→ What the exercise asks: Give the count of lines below that include the word "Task", and say nothing else.

[Records excerpted from a collection]
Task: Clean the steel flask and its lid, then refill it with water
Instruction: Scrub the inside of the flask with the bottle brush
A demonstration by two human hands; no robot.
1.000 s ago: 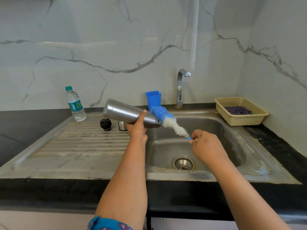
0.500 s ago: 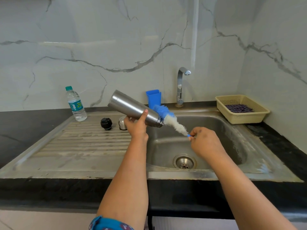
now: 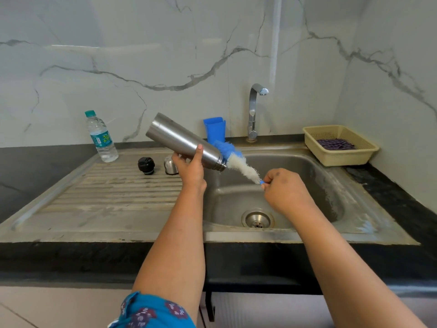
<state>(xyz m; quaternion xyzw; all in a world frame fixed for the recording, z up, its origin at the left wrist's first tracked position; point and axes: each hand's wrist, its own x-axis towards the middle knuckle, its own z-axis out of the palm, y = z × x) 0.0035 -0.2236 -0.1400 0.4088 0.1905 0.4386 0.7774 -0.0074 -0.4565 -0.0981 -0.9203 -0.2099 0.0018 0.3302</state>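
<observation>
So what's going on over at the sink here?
A person is scrubbing out a steel flask. The left hand holds it tilted, mouth down over the sink, while the right hand works a blue-and-white bottle brush into its mouth. The black stopper and a steel cap sit on the drainboard beside a water bottle. The tap isn't running.

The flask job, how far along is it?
Done: the black lid is off, on the drainboard. In hand: left hand holds the flask tilted over the sink; right hand works a bottle brush at its mouth. Left: lid cleaning, refilling.
</observation>
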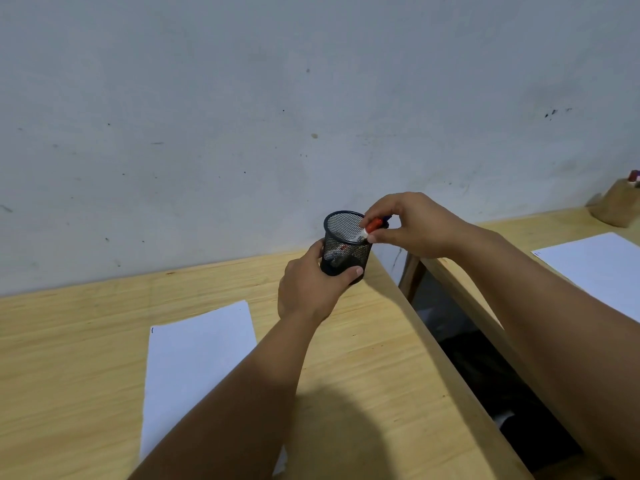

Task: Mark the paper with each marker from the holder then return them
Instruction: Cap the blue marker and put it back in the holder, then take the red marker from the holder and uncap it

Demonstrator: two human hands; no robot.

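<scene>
A black mesh holder (343, 233) stands tilted near the back right corner of the wooden table (363, 358). My left hand (310, 289) is wrapped around its lower part. My right hand (412, 225) pinches a red-capped marker (372, 226) at the holder's rim, its white barrel reaching down inside. A dark blue marker end shows just behind the red cap, under my fingers. Other markers lie inside the holder, dim through the mesh. A white paper sheet (197, 368) lies on the table to the left, partly under my left forearm, with a small dark mark at its top left corner.
A grey wall rises right behind the table. A dark gap (460, 341) separates this table from a second wooden table (512, 233) on the right, which carries another white sheet (602, 268) and a brown holder (620, 206) with markers at the far right.
</scene>
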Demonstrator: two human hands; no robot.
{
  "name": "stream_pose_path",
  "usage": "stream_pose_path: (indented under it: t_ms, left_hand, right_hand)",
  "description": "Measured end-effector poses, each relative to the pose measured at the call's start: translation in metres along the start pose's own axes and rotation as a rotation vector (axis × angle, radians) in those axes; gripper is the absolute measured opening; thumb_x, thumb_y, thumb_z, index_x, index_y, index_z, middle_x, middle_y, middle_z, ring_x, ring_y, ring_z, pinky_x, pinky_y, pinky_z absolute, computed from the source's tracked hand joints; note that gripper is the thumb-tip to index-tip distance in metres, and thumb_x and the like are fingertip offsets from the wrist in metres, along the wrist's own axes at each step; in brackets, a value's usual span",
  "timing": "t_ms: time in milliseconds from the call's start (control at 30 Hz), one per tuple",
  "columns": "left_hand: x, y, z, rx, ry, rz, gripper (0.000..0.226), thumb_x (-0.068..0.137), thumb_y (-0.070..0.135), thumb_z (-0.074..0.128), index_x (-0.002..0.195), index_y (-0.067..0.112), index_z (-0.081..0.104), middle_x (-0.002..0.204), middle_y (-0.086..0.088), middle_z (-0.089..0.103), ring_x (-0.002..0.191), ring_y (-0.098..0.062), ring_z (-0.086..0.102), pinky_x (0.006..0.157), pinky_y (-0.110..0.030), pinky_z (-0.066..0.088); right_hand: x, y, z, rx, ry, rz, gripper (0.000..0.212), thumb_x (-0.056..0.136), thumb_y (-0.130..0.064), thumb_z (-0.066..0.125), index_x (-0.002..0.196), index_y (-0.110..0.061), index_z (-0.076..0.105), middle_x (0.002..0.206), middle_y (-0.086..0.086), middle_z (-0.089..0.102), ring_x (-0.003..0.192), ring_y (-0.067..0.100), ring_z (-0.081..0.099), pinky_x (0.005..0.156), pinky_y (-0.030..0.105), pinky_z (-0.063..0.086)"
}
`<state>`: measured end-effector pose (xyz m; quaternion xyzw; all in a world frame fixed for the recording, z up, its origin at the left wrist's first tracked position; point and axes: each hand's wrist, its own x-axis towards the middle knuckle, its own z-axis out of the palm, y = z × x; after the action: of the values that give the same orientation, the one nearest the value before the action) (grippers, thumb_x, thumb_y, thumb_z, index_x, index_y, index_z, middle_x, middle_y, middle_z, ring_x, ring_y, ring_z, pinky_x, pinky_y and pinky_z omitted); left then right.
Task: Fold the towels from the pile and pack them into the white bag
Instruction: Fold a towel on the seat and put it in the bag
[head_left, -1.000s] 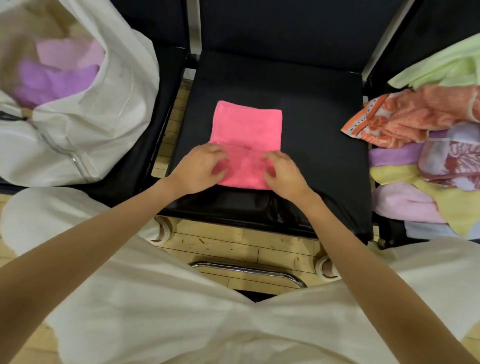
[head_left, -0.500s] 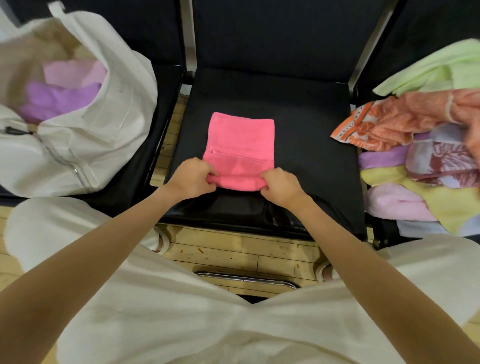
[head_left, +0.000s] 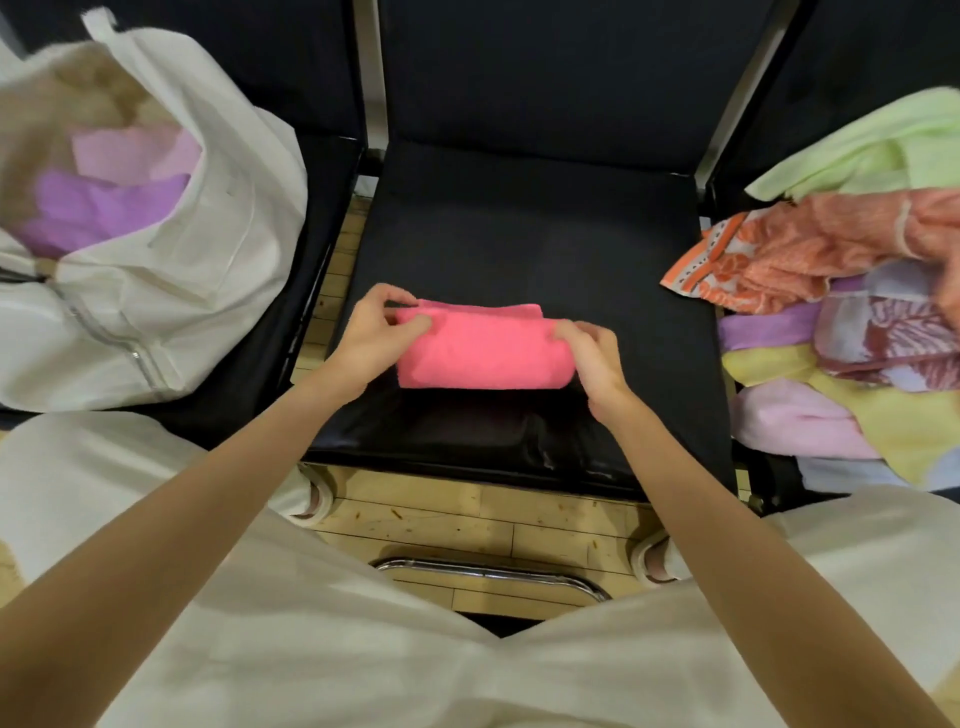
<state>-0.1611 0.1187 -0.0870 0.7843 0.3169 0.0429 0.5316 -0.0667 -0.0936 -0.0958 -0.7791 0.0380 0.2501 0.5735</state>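
The white bag (head_left: 171, 291) is cut off by the left edge, and the folded purple and pink towels inside (head_left: 104, 208) are blurred. The towel pile (head_left: 852, 332) runs off the right edge, its lower layers buried under the upper ones. The left hand (head_left: 374, 338) and right hand (head_left: 592, 353) cover both ends of the pink towel (head_left: 483, 353), hiding fingertips behind it.

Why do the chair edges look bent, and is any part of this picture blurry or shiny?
In the head view the wide-angle lens bows straight lines, like the metal posts between seats. The white bag at far left looks soft and smeared, while the pink towel and both hands, left hand and right hand, are fairly sharp. The black seat shows a glossy sheen along its front edge.
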Motion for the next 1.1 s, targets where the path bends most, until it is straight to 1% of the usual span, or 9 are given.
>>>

→ Expected answer: 3